简体   繁体   中英

The magic of STREAMS in Linux. When to finish?

Today at 5am I read an article about read system call. And things become significantly clear for me.

ssize_t read(int fd, void *buf, size_t count);

The construction of *nix like operation system become amazing in it's simplicity. File interface for any entity, just ask to write some date from this fd interface into some memory by *buf pointer. All the same for network, files, streams.

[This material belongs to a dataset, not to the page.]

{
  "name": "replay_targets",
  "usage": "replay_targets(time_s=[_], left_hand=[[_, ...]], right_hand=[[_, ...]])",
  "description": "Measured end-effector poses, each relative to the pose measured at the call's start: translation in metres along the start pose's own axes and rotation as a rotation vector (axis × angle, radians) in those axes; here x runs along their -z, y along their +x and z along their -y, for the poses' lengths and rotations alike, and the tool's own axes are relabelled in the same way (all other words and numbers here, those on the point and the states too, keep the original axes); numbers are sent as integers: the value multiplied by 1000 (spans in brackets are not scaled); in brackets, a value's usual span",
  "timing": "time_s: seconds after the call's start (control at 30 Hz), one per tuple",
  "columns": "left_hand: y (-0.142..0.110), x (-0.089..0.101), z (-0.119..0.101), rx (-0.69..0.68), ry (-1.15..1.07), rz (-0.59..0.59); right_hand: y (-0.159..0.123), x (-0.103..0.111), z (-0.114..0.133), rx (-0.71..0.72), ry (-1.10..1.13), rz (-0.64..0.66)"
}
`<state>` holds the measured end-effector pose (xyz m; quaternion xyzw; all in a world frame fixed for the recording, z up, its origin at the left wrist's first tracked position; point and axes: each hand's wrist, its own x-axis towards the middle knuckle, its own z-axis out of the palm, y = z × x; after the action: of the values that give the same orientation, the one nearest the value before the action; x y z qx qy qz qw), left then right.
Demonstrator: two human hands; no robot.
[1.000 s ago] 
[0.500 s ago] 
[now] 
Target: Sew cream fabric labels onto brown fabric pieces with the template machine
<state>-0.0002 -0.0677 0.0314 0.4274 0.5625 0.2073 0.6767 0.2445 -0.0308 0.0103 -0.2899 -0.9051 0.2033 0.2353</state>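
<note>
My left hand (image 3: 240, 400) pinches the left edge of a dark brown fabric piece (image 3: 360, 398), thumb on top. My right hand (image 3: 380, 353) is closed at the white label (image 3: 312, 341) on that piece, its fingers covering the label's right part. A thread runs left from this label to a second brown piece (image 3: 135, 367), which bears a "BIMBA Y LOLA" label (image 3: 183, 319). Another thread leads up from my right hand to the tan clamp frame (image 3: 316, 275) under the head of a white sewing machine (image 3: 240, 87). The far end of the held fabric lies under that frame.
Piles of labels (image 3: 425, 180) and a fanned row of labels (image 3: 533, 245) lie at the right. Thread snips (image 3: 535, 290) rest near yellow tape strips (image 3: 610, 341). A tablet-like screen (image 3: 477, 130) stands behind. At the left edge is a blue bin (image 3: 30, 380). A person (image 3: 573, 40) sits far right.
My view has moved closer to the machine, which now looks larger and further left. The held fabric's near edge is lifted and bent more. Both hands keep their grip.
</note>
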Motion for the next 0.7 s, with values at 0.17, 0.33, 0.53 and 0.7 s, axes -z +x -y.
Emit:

But some question appears. How to distinguish two cases?: 1) Stream is empty need to wait for new data. 2) Stream is closed need to close program.

Here is a scenario:

  • Reading data from STDIN in loop, this STDIN redirected by pipe .
  • some text_data appears
  • just read bite by bite until what EOF in memory, or 0 as result of read call?
  • How program will understand: wait for a new input, or exit?

This is unclear. In case of endless or continuous streams.

UPD After speak with @Bailey Kocin and reading some docs I have this understanding. Fix me if I'm wrong.

  • read holds the program execution and waits for count amount of bites.
  • When count amount of bites appears read writes it into buf and execution continues.
  • When stream is closed read returns 0 , and it is a signal that program may be finished.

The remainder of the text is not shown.